Union County, Clay Electric team up for grant

BY TRACY LEE TATE

Special to the Times

LAKE BUTLER—Clay Electric Cooperative is planning some big projects in the coming months, with funding from a federal grant program through FEMA.

However, the grant will be administered by the Florida Department of Energy Management and is being applied for through Union and several other Florida counties the co-op serves.

  The Building Resilient Infrastructure and Communities Grant Program is designed to provide funds for infrastructure projects that help reduce the risk posed by natural disasters like hurricanes. 

Since Clay Electric is a not-for-profit business, it could not apply directly for the grant, so it asked administrators in the counties it serves to apply on its behalf as partners in a project that will benefit their populations. 

There is no cost to Union County for this grant or the improvements that are planned to be made with it.

  If approved, the planned projects will cost almost $35 million, with grant funds accounting for about $26 million and Clay Electric paying the remainder as matching funds. 

According to Derick Thomas from Clay Electric, about $6 million in projects are slated for Union County. 

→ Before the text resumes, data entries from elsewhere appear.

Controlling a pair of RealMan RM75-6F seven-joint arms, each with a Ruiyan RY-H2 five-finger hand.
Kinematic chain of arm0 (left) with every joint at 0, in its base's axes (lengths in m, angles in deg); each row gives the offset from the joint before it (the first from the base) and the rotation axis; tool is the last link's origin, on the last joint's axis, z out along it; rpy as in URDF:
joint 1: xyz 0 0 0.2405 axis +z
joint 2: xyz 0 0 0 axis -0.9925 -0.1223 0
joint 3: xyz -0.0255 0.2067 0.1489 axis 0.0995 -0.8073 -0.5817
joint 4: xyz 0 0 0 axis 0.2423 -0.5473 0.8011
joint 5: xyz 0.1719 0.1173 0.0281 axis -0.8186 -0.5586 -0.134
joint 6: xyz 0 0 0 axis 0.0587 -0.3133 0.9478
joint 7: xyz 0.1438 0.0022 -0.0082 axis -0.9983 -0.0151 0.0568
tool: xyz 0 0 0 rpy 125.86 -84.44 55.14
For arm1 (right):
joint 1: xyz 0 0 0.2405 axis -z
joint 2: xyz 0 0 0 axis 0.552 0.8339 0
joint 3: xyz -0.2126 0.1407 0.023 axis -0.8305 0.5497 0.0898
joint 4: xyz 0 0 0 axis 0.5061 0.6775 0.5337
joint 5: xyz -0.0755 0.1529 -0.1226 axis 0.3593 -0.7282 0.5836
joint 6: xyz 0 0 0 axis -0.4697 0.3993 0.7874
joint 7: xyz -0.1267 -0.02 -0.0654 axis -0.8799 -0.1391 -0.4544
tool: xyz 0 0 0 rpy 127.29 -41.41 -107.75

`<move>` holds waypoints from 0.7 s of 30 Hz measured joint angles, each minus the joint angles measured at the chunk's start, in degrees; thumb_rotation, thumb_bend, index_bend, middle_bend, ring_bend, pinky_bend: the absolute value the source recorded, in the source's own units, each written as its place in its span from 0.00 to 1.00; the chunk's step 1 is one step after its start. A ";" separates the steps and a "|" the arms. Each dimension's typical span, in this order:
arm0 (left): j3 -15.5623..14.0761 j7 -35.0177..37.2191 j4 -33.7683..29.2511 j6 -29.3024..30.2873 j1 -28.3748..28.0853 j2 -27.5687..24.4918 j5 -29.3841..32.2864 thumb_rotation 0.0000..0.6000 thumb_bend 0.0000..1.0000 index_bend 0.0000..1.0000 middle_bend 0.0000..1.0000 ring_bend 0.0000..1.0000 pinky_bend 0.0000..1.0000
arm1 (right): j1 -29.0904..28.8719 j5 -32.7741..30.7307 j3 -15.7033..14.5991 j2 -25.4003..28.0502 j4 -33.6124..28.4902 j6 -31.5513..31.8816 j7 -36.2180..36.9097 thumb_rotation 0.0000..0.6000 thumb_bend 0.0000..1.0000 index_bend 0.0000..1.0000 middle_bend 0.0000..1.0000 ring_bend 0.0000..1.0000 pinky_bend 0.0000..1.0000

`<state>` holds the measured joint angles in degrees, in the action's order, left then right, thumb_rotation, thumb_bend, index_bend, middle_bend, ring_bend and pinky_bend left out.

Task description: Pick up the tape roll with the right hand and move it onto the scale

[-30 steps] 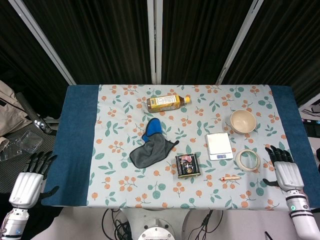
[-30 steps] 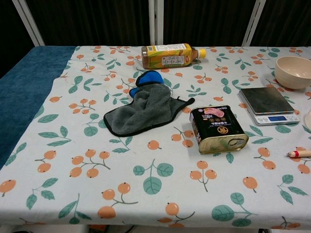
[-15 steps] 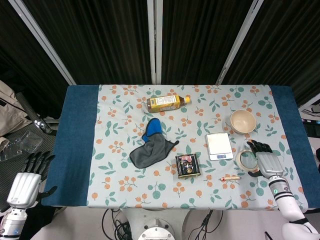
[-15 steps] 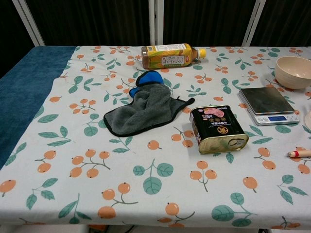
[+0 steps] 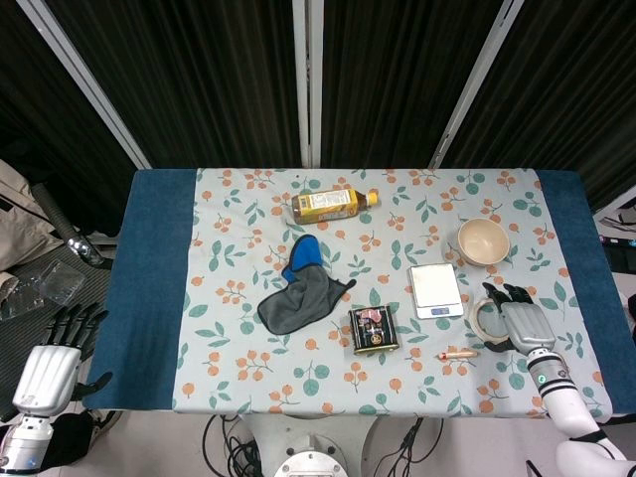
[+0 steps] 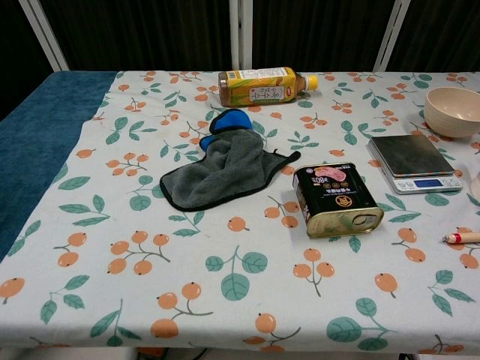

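The cream tape roll (image 5: pixel 481 319) lies flat on the cloth, just right of the small silver scale (image 5: pixel 437 289), which also shows in the chest view (image 6: pixel 415 161). My right hand (image 5: pixel 517 320) is over the roll's right half, covering it, with the dark fingers (image 5: pixel 503 293) reaching past its far rim. I see no grip on the roll, which rests on the table. My left hand (image 5: pixel 48 363) hangs off the table's left front corner, its fingers apart and empty. Neither hand shows in the chest view.
A beige bowl (image 5: pixel 483 240) stands behind the scale. A small red-tipped stick (image 5: pixel 458 353) lies in front of it. A dark tin (image 5: pixel 373 329), a grey-and-blue cloth (image 5: pixel 298 293) and a lying yellow bottle (image 5: pixel 333 204) sit further left.
My right hand has come in from the table's right edge and now lies over the tape roll. My left hand has drifted slightly lower. Nothing on the table has moved.
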<state>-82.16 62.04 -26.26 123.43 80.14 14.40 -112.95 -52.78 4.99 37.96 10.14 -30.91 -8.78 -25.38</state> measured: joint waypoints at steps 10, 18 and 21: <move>0.00 -0.08 -0.13 0.21 0.08 -0.24 -0.12 1.00 0.12 0.13 0.05 0.00 0.03 | 0.32 2.24 0.42 2.54 -3.60 3.87 1.98 1.00 0.16 0.00 0.35 0.00 0.00; 0.01 -0.04 -0.32 0.28 0.10 -0.35 -0.15 1.00 0.12 0.13 0.05 0.00 0.03 | -2.00 3.50 2.54 6.41 -8.61 5.07 -0.17 1.00 0.16 0.00 0.32 0.00 0.00; -0.06 0.20 -0.39 0.15 0.16 -0.54 0.03 1.00 0.12 0.13 0.05 0.00 0.03 | -4.15 1.74 3.56 5.63 -8.20 3.44 -2.12 1.00 0.16 0.00 0.31 0.00 0.00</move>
<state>-82.22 62.24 -26.65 123.58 80.31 13.87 -112.92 -56.93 6.74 41.52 15.76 -39.11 -5.34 -27.50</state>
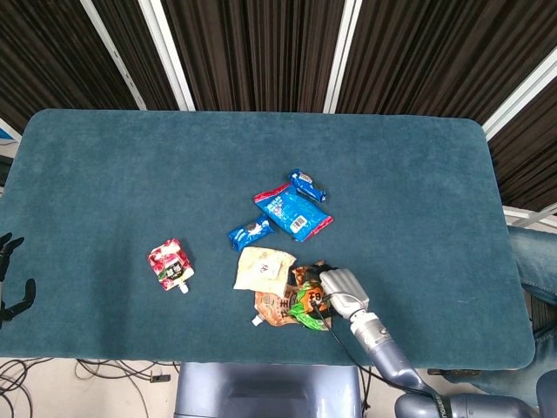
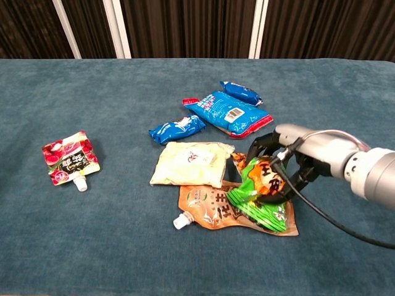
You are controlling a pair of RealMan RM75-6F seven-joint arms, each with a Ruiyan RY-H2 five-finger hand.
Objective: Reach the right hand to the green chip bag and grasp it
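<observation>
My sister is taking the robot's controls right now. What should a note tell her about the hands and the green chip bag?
Right hand: fingers wrapped around the green chip bag, which looks scrunched and tilted up at the hand's end, its lower end lying over the orange spout pouch.
Left hand: only dark fingers show at the table's left edge, holding nothing, far from the snacks.
Done: the reach, and the grasp looks made.
Left: check the grip is firm; the bag is not clearly off the pouch yet.
Nearby: the cream packet lies just left of the bag, so move gently.
</observation>
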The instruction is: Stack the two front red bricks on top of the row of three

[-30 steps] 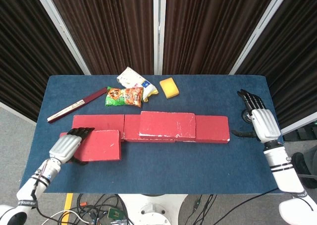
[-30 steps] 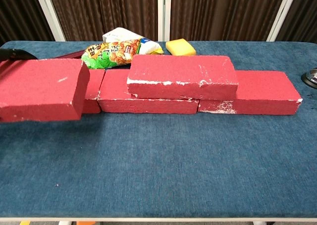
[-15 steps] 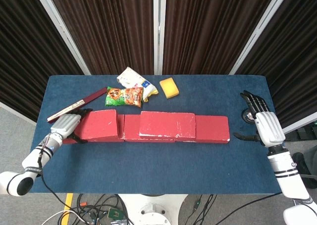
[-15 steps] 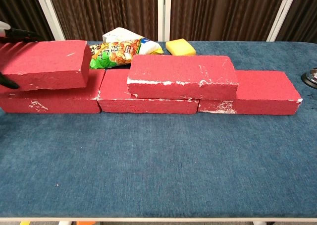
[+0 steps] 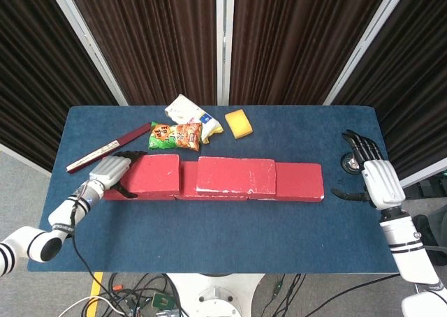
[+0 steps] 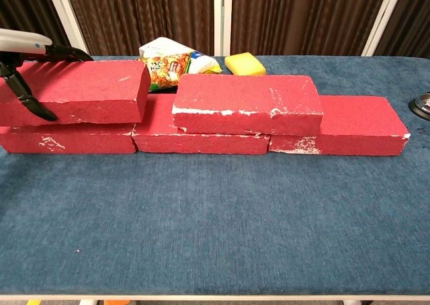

In a short presentation to the Union County Board of Commissioners, Thomas thanked the county for help with the application provided by the Union County Sheriff’s Office, Union County Emergency Management and Clerk of Court, and Comptroller Kellie Rhoades.  The counties involved will apply for the grant with Clay Electric as a sub-applicant.  Thomas was at the meeting to get approval for the project from the board before the application was submitted, which was granted unanimously.

  In Union County, the funds will be used to replace a generator at the Lake Butler Regional Medical Center ($1.8 million), back feed and substation hardening to mitigate total line loss ($1.8 million), transmission line hardening ($16.2 million) and distribution line hardening ($14.8 million).  The overall objective is to avoid any avoidable power outages during a natural disaster storm, minimize damage to the power transmission infrastructure to make repairs quicker and more accessible, and attempt to prevent power outages, if not entirely by making them shorter.  The total time projected for the project is three years.